• _Task goal_
Drop every image, then reproduce the data exactly as given.

• _Provided material_
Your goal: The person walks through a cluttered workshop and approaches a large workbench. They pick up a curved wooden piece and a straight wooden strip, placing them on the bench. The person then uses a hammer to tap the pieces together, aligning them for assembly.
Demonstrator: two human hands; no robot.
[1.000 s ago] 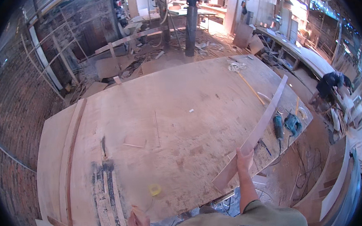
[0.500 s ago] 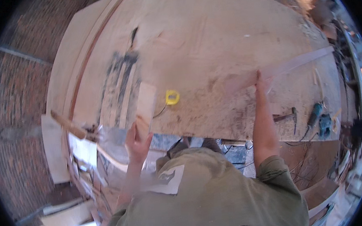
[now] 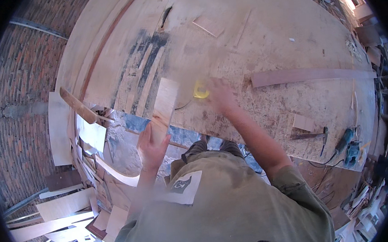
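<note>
My left hand point(image 3: 153, 145) is closed round the lower end of a short pale wooden board point(image 3: 165, 98), held over the near edge of the workbench. My right hand point(image 3: 220, 93), smeared by motion, reaches over the bench just right of a yellow tape measure point(image 3: 201, 89). Whether its fingers touch the tape measure is blurred. Right of that hand lies a long, slightly curved wooden strip point(image 3: 312, 75), with nothing holding it.
A hammer point(image 3: 323, 135), a small wooden block point(image 3: 303, 122) and a corded teal power tool point(image 3: 344, 140) lie at the bench's right. Several thin strips lie by dark stains at left. Wood offcuts point(image 3: 67, 204) pile up at lower left, near a brick wall point(image 3: 25, 88).
My right hand has let go of the long curved strip, which now lies on the bench, and moved left to the tape measure. My left hand still holds the board. The view has shifted.
</note>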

• _Answer area_
Your goal: The person walks through a cluttered workshop and approaches a large workbench. They pick up a curved wooden piece and a straight wooden strip, placing them on the bench. The person then uses a hammer to tap the pieces together, aligning them for assembly.
Demonstrator: two human hands; no robot.
[1.000 s ago] 
[0.500 s ago] 
[now] 
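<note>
My left hand point(image 3: 153, 145) is closed round the lower end of a short pale wooden board point(image 3: 165, 98), held over the near edge of the workbench. My right hand point(image 3: 220, 93), smeared by motion, reaches over the bench just right of a yellow tape measure point(image 3: 201, 89). Whether its fingers touch the tape measure is blurred. Right of that hand lies a long, slightly curved wooden strip point(image 3: 312, 75), with nothing holding it.
A hammer point(image 3: 323, 135), a small wooden block point(image 3: 303, 122) and a corded teal power tool point(image 3: 344, 140) lie at the bench's right. Several thin strips lie by dark stains at left. Wood offcuts point(image 3: 67, 204) pile up at lower left, near a brick wall point(image 3: 25, 88).
My right hand has let go of the long curved strip, which now lies on the bench, and moved left to the tape measure. My left hand still holds the board. The view has shifted.
</note>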

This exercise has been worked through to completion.